4. Prepare a seating chart and assign student seats alphabetically to help learn their names. Later, you can hold a class meeting to determine final seating assignments.

5. Take attendance. Be sure to learn the correct pronunciation of each students' name. Make a positive comment to each students as you go through your class list. Ex: “Aren’t you on the ball team or in the band?” , “Good to see you”etc:

6. Introduce yourself. Be sure your students see you as a human being, rather than just an authority figure.Tell something about yourself. Tell them about your education, your family, and especially your hobbies and interests.

7. Explain your expectations for the class. Included homework, projects, behavior, and consequences. Remember, when it comes to class rules, “Less is More”.

8. Give students a course outline to take home. List all special activities that will take place during the school year such as field tips and guest speakers. Include required projects and special assignments that must completed.

9. Plan an activity that will be fun and motivating. A list of enjoyable activities can be found online. Just google “Activities for the First Day of School”.

Make the first day of school a memorable day! Make it a day to learn about your students and for them to learn about you.

Sunday, May 22, 2016

The 7 Bad Habits of Ineffective Teachers

1. Focusing on being liked.
I think everyone wants to be liked, but if you keep thinking about how you want your students to like you, this is absolutely going to affect your teaching. And not in a good way. You’ve gotta’ focus on being a good teacher whom your students can respect. Ironically, students normally end up liking teachers they respect more than ones who are trying to be the cool teacher.

2. Yelling at the students.
** I think all of us have yelled at some point, but if this is your habit, it’s not a good one. Yelling rarely produces any good results and almost always results in a loss of respect. So instead of berating students and flying off the
handle, try taking a deep breath, getting really quiet, then calmly but firmly saying what needs to be said.

3. Letting little things go.
When I first started teaching I let a lot of little things slide because I didn’t want to whack kids on the head for seemingly insignificant things. The problem, though, is that if you fail to address little problems, they fail to stay
little. They quickly grow, and soon your class is out of control and you are definitely not effective. What I learned is that I needed to address each issue, even if it was simply saying something like, “Ian, please sit up in your seat.”

4. Being inconsistent.
It’s tough to be consistent. Believe me, I know. But being inconsistent in our classroom management leads to a multitude of problems. So we’ve just gotta’ do it.

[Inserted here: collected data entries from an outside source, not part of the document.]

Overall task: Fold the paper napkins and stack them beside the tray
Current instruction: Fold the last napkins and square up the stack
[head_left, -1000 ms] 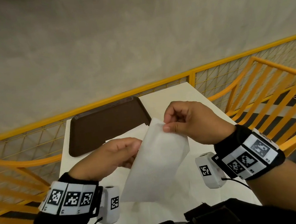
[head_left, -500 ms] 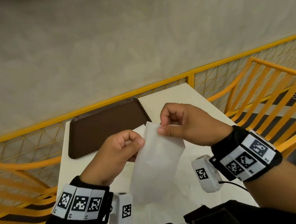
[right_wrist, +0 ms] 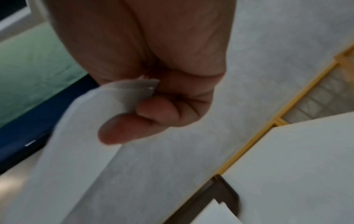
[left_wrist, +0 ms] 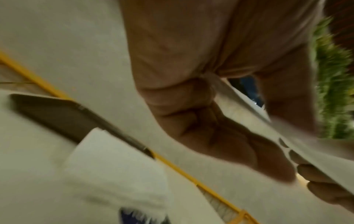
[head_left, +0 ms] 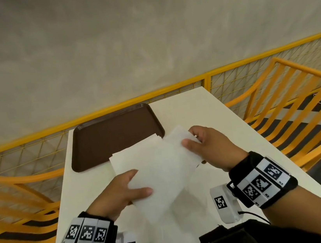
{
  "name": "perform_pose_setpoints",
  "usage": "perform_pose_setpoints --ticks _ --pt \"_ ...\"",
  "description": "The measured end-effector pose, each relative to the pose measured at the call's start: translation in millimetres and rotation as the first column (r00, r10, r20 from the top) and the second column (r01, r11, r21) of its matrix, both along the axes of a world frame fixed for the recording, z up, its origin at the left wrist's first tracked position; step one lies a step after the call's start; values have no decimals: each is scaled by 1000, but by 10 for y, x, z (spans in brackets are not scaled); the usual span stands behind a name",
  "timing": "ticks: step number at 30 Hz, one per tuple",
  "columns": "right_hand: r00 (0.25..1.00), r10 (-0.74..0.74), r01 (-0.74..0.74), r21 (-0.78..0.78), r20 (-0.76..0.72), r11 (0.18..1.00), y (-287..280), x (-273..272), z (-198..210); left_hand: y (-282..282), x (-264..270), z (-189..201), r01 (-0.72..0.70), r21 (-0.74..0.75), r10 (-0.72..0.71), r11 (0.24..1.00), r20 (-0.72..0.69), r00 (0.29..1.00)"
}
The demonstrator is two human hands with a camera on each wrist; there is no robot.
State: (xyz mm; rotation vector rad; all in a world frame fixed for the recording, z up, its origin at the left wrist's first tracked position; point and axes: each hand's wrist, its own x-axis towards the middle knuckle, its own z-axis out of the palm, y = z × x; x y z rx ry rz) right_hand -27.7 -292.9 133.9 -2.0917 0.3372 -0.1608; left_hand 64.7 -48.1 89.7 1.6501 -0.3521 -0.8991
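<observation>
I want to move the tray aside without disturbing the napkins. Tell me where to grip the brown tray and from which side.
Take the dark brown plastic tray by its raised rim on the far left edge, coming from the left. Its near right corner is overlapped by the white paper napkins lying on the white table, so that side is likely awkward; the left rim is bare, and a low rim suits a pinch with thumb on top.

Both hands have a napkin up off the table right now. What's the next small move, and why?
Probably lower the napkin onto the stack of napkins lying beside the tray. The left hand pinches its near edge and the right hand its far corner, so it hangs in the air, apparently folded, just above that stack on the table.
</observation>
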Motion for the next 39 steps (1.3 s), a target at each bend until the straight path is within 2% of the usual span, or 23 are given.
perform_pose_setpoints --ticks 1,3,5,9,13,16,20,23,25,26,29,31,34,37,39 --pt "999 -41 41 43 -12 998 -6 -13 -72 0 -5 -104 -126 -31 122 992 -91 988" --pt "995 -85 89 121 -43 989 14 -26 -235 -48 -4 -276 -331 -49 308 942 -259 916" --pt "989 -121 134 183 -83 974 35 -18 -399 -102 79 -428 -470 27 456 882 -294 840" --pt "972 -150 193 253 -178 948 19 -54 -586 -175 419 -639 -614 139 628 777 -115 769" --pt "961 -123 184 241 -248 953 -77 -198 -711 -183 814 -767 -690 195 695 697 52 717" --pt "943 -148 213 199 -299 957 -162 -327 -823 -168 1060 -898 -690 308 688 655 134 713" --pt "910 -186 260 162 -370 952 -245 -487 -988 -186 1216 -995 -597 488 565 637 230 792" --pt "896 -193 259 118 -400 959 -269 -553 -1087 -184 1278 -1062 -544 506 511 669 218 831" --pt "892 -183 241 92 -414 966 -261 -567 -1151 -172 1280 -1025 -543 536 487 646 259 834" --pt "891 -178 222 58 -418 973 -263 -570 -1197 -159 1283 -1030 -559 537 492 632 279 824" --pt "858 -226 140 -213 -462 967 -357 -550 -1378 -108 1264 -1001 -598 499 530 627 289 797" --pt "800 -356 183 -368 -484 912 -502 -501 -1487 -48 1187 -931 -610 503 522 612 322 790" --pt "622 -561 290 -504 -547 813 -792 -399 -1545 51 939 -815 -604 521 482 604 365 797" --pt "483 -597 285 -530 -640 799 -980 -312 -1604 166 635 -800 -463 561 322 686 337 885" --pt "472 -589 300 -509 -656 807 -1030 -261 -1643 255 437 -849 -356 579 243 733 265 933"
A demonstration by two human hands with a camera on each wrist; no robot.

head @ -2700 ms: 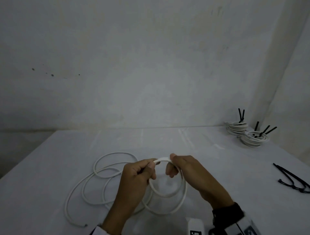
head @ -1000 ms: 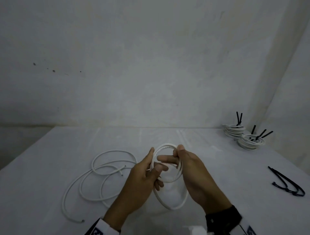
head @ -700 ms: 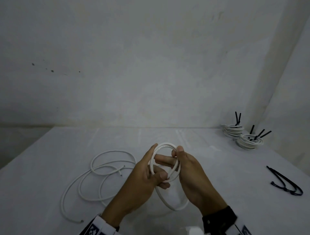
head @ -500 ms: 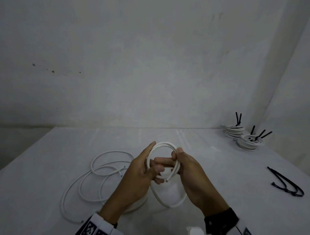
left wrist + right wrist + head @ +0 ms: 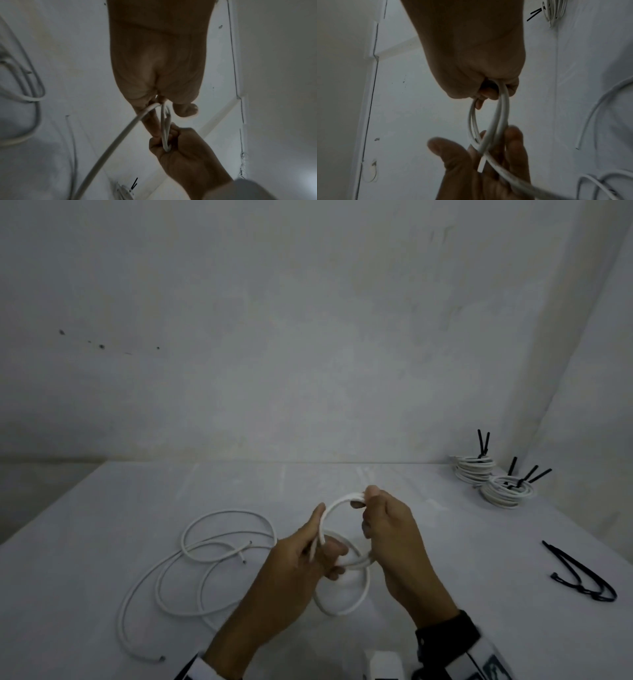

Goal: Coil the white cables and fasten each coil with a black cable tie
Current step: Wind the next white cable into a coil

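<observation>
On the table (image 5: 102,525), loose cable (image 5: 191,570) lies left, tied coils (image 5: 493,481) far right, ties (image 5: 582,577) nearer right.

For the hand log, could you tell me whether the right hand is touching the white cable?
Touching: in the right wrist view, the right hand has fingers curled round the white cable.

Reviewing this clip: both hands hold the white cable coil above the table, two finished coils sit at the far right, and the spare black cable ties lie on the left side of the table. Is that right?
Not quite. The spare black cable ties lie on the right side of the table, as the head view shows. The rest stands: the left hand and right hand hold the white cable coil, and two finished coils sit at the far right.
</observation>
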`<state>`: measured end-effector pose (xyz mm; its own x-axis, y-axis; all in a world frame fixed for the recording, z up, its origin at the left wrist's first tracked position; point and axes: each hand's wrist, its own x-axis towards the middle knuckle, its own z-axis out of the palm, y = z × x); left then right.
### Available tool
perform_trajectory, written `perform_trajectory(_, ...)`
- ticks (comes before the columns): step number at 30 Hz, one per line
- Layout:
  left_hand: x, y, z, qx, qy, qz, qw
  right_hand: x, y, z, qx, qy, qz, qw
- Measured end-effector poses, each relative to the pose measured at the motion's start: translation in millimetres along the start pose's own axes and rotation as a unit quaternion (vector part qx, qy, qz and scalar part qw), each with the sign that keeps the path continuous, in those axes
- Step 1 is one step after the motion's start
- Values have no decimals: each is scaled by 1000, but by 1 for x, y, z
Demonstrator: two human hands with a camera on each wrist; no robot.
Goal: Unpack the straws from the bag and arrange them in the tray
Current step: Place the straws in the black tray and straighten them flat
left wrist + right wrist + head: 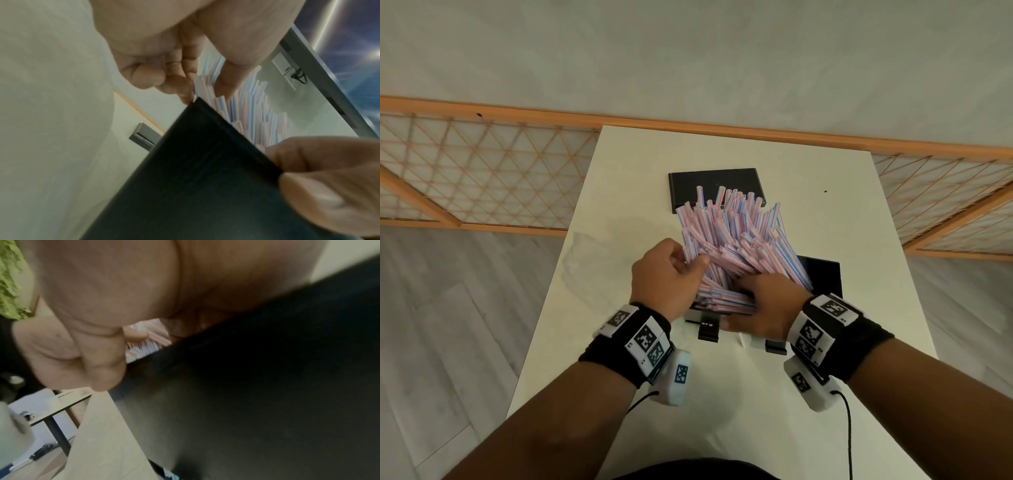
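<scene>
Pink-and-blue striped straws (736, 236) fan out in a thick, loose bundle over the middle of the white tabletop (859, 212), their far ends spread wide and their near ends bunched between the two hands. They lie in and over a black tray (822, 277), of which a corner shows to the right of the bundle; in the left wrist view its dark wall (205, 162) fills the lower middle, with straw ends rising behind its rim. The left hand (664, 274) is at the left side of the bundle, its fingers (144, 76) curled in against the straws and thumb pressed to them, grasping the pile's edge. The right hand (767, 305) reaches in from the near right, palm down on the near ends of the straws; its fingers are buried among them, and the right wrist view is too blurred to show more than a thumb at the tray's rim, so I cannot tell how they close. A second black piece (715, 181) lies flat toward the far edge of the tabletop, partly under the straw tips. A crumpled clear bag (582, 257) sits near the left edge, well apart from the left hand.
</scene>
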<state>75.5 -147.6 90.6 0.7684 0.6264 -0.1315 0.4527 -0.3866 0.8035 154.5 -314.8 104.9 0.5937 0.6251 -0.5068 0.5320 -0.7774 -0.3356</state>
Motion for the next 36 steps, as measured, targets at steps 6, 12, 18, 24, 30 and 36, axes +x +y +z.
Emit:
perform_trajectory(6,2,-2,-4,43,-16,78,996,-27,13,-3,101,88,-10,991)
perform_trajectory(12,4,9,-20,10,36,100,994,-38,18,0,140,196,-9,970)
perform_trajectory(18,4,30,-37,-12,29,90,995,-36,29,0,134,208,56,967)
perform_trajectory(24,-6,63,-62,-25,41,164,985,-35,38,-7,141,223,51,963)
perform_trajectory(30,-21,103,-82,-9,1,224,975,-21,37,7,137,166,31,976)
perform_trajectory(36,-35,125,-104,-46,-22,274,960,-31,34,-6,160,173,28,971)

We’ve gotta’ learn to be consistent.

5. Failing to properly prepare.
We all have days that we realize last minute that we forgot to make copies of that worksheet we really need, but if you find yourself habitually starting class not sure what you’re doing today, you’re in trouble. Yes, you might make it through the class, but you’re just not going to be as effective as you could be if you’d prepared adequately. So determine to do your best to prepare as much as possible. And if you’re feeling completely overwhelmed, do what you can now and determine to really put in the work over the next summer so you’re not in this position again.

6. Being defensive.

Whether it’s a student, a parent, or an administrator who’s critiquing us, when we get defensive we rarely deal with the issue correctly. We need to seek first to understand and be open to the possibility that there might be a
better way. We’ll grow as teachers and also gain a lot of respect. A little humility sure goes a long way.

7. Thinking that you’ve figured it out.
Whenever we start to think that we’ve got in down, that we don’t need to keep learning and growing, we start stagnating. And we’re less effective than we could be if we kept looking for new ideas and better ways to teach.
Have you fallen into any of these bad habits? Are there any other habits you think contribute to ineffectiveness? Share your thoughts with a comment below.

This blog taken from Tech 4 The Heart

Monday, February 15, 2016

Change is Coming

Change is Coming

Just when it looked like little hope existed for overhauling state's use of test scores in evaluating teachers, a new wave of sanity has begun to take hold and influence the need for change. 

There is no question that states using test scores to evaluate teachers and principals are severely weakening the morale among teachers, parents and administrators. Worse is the use of "growth scores" which can count for as much as 50% of a teachers evaluation and measure student improvement by comparing scores against other classes in the state.

Last April, more than 200,000 New York State students in grades 3 - 8 opted out of state mandated English and Math tests. This was the biggest test boycott in the nation and only one of many boycotts in other states. It is time to admit that improper use of standardized test scores is a mistake and not admitting it is even a bigger mistake. New York State Regent Roger Tilles has called for changes in state law that place the emphasis on local measures of achievement for evaluating students and teachers. Even newly appointed Education Commissioner (NYS) MaryEllen Elia seems to recognize that something has to change.

The arguments made against the use of local measures of evaluation are as follows:1. Local measures can be manipulated2. Local measures are not uniform from one district.Both these arguments are absurd! First of all, the fear of manipulation of test scores is insulting to professional educators everywhere and unrealistic and the call for uniformity is educationally unsound. Are all students the same in every school district? Do all schools have the same resources? The last thing we should want is uniformity in testing. What we need to do is differentiate what we test and how we test students. A fundamental law of education is that all students learn at their own pace and not all students learn the same way. Testing students to evaluate teachers is wrong for students and unfair to teachers.Lets' hope this small awakening is the start of real change.

Saturday, March 14, 2015


Flipped Classroom + Differentiation = Fiperentiation

by George Ober

Teaching in the 21st Century requires a multi-dimensional approach to instruction. Fliperentiation is an In-Class Flipped instructional approach to teaching that blends technology and differentiation in a flipped classroom context. In such a flipped and blended environment, technology is infused in the classroom to accelerates learning. Students utilize existing technology to develop their own learning at their own pace. Teachers employ varied resources for using instructional technology to meet individual student learning styles in a fliperentiated classroom.

Flipped Learning:

Flipped Learning is a pedagogical approach in which direct instruction moves from the group learning space to the individual learning space. The result is a group space transformed into a dynamic, interactive learning environment where the educator guides students as they engage creatively in the subject matter.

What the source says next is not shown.